If McKibben really means what he says in "Hundred Dollar Holiday" -- that the real grinches of our culture are not well-meaning, cushy ascetics like him, but "those relentless commercial forces who have spent more than a century trying to convince us that Christmas does come from a store" -- then what is he doing publishing at Simon & Schuster, which, in the publishing world, at least, is surely one of the best examples of commercial force around? What's more, Simon & Schuster stays afloat largely by how much it sells at Christmas time. It subsists on the profits it makes on insipid Christmas gift books that nobody needs, books like "Hundred Dollar Holiday." Yet McKibben remains willfully blind to this whopping contradiction. So much so that he even makes a euphemistic sales pitch for his non-book in the very pages of the thing itself: "So you may want to loan people your copy of this book as a way of trying to enlist them in your plans for a merrier Christmas."

Later, in a more direct attempt to justify himself, McKibben tries to preemptively answer his critics -- notable among them has become Margaret Talbot, who took him to task in the New Republic a few months ago for his shallow moralizing. Talbot reminded us that by advising consumers not to spend so much on Christmas, McKibben is tinkering with economic realities he either doesn't understand or fails to address. It sounds good to preach about the warm and fuzzy meaning of Christmas, but, as Talbot argues, spending less in December would leave a great many people out in the cold: "I would like to know ... what McKibben has to say about the jobs that would be lost -- starting with minimum wage retail positions -- if all of the privileged Americans at whom his exhortations are directed quit throwing their money around at Christmas." McKibben's response? "Change in Christmas traditions will come slowly enough that most retailers will be able to adapt." Is this McKibben the armchair economist speaking, or McKibben the happy-go-lucky social reformer? It's hard to know which is worse. The fact is, shops would founder if they lost their December income, and the economy would likewise falter, creating greater hardship for everyone, especially the poorest of the poor.
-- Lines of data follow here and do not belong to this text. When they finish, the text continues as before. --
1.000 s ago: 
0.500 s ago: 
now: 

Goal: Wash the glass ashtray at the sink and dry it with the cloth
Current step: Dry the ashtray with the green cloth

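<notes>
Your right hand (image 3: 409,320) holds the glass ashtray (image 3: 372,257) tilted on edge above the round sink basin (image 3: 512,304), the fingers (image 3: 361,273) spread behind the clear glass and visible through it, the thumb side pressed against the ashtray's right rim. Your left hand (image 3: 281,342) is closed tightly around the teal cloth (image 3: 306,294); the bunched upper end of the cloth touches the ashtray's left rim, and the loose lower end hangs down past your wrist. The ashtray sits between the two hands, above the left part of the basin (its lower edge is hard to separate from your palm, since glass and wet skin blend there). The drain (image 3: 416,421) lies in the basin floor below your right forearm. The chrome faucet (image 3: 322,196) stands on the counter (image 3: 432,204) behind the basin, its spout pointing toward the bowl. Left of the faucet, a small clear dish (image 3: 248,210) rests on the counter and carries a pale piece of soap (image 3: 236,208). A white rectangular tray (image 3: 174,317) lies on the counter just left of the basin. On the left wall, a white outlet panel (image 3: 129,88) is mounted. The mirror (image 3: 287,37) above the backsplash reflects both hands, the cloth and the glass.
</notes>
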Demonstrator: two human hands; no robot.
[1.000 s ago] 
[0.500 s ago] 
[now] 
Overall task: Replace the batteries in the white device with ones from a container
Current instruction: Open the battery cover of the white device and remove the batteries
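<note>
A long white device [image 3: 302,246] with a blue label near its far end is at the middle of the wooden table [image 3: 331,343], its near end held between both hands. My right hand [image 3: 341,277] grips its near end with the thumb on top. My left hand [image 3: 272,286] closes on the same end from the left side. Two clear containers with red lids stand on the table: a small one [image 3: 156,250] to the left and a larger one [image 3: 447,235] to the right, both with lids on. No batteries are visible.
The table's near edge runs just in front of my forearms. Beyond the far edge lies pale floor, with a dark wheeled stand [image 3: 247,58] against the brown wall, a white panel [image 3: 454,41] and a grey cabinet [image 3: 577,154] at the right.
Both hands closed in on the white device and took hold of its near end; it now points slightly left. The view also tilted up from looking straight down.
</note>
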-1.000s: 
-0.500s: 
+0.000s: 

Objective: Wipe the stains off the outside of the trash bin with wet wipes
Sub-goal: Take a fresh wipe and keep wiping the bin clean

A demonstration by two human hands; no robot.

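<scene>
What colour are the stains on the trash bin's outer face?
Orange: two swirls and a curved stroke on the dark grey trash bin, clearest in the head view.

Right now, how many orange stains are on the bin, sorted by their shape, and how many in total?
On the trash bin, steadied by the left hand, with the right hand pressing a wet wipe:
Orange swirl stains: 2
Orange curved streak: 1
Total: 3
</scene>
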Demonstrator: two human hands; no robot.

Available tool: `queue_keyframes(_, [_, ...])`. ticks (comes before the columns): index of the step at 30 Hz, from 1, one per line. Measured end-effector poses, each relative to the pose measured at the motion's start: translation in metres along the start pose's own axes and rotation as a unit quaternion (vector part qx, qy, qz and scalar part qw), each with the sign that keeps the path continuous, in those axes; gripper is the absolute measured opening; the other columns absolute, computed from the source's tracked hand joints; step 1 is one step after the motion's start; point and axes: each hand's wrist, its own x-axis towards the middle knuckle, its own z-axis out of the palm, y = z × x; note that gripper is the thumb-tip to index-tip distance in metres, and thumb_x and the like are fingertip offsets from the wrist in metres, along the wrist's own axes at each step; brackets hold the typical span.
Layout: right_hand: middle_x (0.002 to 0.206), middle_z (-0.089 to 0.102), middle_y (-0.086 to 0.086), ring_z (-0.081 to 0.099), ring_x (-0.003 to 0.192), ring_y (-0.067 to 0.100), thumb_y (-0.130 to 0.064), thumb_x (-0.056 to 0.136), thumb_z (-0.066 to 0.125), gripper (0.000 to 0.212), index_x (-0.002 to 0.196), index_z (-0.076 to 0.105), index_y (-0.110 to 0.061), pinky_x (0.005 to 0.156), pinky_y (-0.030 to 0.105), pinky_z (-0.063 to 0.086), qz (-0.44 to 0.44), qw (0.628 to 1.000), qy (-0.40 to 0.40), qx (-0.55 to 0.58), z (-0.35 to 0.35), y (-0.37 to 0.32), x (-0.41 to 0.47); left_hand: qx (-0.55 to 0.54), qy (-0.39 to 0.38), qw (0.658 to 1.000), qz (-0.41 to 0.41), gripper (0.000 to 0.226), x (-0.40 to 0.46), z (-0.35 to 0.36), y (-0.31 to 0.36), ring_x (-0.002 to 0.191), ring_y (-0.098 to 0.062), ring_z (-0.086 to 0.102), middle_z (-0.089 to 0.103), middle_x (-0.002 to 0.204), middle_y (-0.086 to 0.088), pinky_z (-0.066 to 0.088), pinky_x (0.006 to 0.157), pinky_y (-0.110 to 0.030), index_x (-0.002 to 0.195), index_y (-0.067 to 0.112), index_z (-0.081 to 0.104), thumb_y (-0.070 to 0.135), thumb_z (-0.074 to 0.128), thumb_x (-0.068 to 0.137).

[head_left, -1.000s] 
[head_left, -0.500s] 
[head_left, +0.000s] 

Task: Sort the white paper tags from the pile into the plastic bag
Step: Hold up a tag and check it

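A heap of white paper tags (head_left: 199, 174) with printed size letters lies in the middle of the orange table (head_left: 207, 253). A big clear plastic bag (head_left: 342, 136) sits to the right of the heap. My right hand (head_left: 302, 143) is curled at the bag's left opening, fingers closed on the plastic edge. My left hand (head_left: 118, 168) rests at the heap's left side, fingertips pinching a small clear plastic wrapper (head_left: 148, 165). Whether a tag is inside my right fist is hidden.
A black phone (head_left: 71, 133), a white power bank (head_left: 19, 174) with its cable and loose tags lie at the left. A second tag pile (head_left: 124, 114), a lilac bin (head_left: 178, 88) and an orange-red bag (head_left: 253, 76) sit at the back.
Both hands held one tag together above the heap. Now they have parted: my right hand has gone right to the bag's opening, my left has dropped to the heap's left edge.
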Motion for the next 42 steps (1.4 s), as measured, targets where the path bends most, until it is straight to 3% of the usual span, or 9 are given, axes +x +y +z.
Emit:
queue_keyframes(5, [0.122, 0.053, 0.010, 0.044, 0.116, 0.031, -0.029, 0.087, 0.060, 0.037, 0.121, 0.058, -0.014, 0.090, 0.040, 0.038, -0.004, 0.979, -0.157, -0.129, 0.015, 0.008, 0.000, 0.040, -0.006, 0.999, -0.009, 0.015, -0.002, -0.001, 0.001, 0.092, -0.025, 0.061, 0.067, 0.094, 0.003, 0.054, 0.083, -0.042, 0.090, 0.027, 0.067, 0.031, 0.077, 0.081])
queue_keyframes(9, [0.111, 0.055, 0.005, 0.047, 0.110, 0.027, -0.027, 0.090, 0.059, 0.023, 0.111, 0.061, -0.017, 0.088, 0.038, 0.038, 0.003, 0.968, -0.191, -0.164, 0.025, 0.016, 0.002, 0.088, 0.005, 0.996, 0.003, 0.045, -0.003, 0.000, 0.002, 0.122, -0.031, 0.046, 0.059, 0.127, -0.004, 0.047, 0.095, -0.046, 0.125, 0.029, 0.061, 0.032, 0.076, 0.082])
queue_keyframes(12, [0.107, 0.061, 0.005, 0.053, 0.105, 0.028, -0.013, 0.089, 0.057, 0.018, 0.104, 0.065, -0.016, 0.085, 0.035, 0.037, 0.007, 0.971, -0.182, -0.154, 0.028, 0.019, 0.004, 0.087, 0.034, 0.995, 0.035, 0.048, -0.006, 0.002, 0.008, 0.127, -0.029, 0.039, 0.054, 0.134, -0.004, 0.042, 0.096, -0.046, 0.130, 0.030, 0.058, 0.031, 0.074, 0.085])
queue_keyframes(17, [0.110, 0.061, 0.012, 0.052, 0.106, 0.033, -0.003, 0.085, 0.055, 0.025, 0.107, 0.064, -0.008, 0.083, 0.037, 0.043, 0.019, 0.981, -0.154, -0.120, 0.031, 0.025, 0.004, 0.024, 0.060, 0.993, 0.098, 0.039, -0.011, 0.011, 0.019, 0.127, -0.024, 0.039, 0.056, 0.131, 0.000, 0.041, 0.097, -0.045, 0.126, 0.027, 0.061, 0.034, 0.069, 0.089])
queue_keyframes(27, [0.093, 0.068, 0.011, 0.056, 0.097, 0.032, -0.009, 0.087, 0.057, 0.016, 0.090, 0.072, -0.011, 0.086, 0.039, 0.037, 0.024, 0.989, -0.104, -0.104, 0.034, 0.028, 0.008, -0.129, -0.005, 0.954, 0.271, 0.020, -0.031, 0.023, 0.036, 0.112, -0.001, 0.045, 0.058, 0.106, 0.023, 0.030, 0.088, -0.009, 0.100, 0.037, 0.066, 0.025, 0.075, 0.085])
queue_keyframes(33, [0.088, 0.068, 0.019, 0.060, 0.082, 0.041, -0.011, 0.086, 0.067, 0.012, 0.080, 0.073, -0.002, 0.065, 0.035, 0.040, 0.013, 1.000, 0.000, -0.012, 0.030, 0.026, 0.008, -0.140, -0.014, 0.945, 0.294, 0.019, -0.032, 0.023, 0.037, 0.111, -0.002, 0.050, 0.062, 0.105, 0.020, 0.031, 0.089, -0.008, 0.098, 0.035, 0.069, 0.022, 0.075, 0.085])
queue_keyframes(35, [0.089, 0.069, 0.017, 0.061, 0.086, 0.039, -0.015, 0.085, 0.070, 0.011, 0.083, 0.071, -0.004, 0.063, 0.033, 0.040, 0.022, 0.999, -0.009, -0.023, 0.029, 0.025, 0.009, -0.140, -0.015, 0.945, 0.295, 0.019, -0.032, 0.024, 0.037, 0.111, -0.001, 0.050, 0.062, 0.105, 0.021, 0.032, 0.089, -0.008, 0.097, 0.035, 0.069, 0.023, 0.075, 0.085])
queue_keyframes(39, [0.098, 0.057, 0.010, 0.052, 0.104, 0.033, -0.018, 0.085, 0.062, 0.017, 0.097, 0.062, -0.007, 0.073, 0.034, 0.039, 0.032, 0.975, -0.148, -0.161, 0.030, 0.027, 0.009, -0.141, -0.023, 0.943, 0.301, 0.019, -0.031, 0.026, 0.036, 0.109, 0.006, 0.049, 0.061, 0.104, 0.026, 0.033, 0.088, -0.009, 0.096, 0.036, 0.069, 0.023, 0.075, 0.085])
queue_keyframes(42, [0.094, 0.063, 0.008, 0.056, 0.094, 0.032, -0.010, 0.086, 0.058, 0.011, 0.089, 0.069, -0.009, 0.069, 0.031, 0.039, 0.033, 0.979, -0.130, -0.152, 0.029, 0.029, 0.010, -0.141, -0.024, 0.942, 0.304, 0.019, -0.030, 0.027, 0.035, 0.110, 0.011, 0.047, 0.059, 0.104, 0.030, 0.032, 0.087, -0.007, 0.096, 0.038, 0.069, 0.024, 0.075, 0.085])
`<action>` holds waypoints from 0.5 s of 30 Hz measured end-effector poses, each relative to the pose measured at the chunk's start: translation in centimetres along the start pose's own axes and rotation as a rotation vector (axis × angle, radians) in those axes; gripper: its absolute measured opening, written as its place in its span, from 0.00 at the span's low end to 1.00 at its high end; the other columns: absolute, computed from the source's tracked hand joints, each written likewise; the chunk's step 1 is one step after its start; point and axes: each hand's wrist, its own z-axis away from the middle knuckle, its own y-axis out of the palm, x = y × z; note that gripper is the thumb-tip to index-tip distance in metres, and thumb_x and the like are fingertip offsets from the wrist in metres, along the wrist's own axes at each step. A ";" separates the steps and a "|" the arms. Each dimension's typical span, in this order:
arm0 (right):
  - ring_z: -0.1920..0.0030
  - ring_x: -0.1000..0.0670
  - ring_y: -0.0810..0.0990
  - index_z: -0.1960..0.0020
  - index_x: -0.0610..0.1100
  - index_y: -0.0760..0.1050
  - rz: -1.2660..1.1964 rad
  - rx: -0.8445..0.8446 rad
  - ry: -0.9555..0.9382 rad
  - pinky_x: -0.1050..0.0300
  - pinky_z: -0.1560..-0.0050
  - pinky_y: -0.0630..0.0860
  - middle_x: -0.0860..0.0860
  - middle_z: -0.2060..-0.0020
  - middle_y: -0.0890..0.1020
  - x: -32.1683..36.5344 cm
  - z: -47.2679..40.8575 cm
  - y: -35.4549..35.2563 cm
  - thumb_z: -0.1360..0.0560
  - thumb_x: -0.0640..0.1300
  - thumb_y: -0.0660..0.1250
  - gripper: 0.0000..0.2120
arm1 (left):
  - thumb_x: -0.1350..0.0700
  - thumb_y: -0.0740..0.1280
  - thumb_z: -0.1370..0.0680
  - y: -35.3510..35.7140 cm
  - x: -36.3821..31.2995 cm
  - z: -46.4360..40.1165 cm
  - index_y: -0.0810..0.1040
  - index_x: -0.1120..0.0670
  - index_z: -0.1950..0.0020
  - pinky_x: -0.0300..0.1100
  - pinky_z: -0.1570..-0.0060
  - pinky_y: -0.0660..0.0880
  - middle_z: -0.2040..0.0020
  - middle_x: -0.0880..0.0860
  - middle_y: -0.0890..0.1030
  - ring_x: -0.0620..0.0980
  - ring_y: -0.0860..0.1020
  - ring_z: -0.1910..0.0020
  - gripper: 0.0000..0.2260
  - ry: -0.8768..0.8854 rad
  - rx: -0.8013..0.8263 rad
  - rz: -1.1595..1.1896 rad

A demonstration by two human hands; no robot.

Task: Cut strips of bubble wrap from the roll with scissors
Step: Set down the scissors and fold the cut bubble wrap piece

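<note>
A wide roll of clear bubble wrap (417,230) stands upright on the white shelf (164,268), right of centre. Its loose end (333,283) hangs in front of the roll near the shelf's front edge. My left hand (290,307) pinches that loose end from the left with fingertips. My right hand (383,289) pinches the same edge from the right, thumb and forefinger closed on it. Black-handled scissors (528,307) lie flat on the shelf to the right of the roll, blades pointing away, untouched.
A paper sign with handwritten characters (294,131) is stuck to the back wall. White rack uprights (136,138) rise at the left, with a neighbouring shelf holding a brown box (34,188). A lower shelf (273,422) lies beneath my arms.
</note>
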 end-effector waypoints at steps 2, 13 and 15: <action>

In "Hundred Dollar Holiday," McKibben is selling us a ruse of rectitude, not the real thing. Consider his ultimate justification for not spending money at Christmas: "Perhaps you're simply squirreling [your unspent Christmas money] away in the bank -- which is precisely what economists are always telling us we need to do in order to boost productivity and reverse our lagging savings rate." Ah, so perhaps that $100 isn't being saved for a holier Christmas Day at the homeless shelter (as McKibben suggested it might be earlier in the book), but for a happier rainy day back at the family ranch. Maybe McKibben's book should have been called "Putting the 'No' Back in Noel: How to Stiff Your Relatives at Christmas and Convince Them You're a Better Person for it." Do yourself and the economy a big favor this Christmas. Take a leaf from McKibben's jeremiad, and don't buy his book.


By Norah Vincent

Norah Vincent is a New York journalist.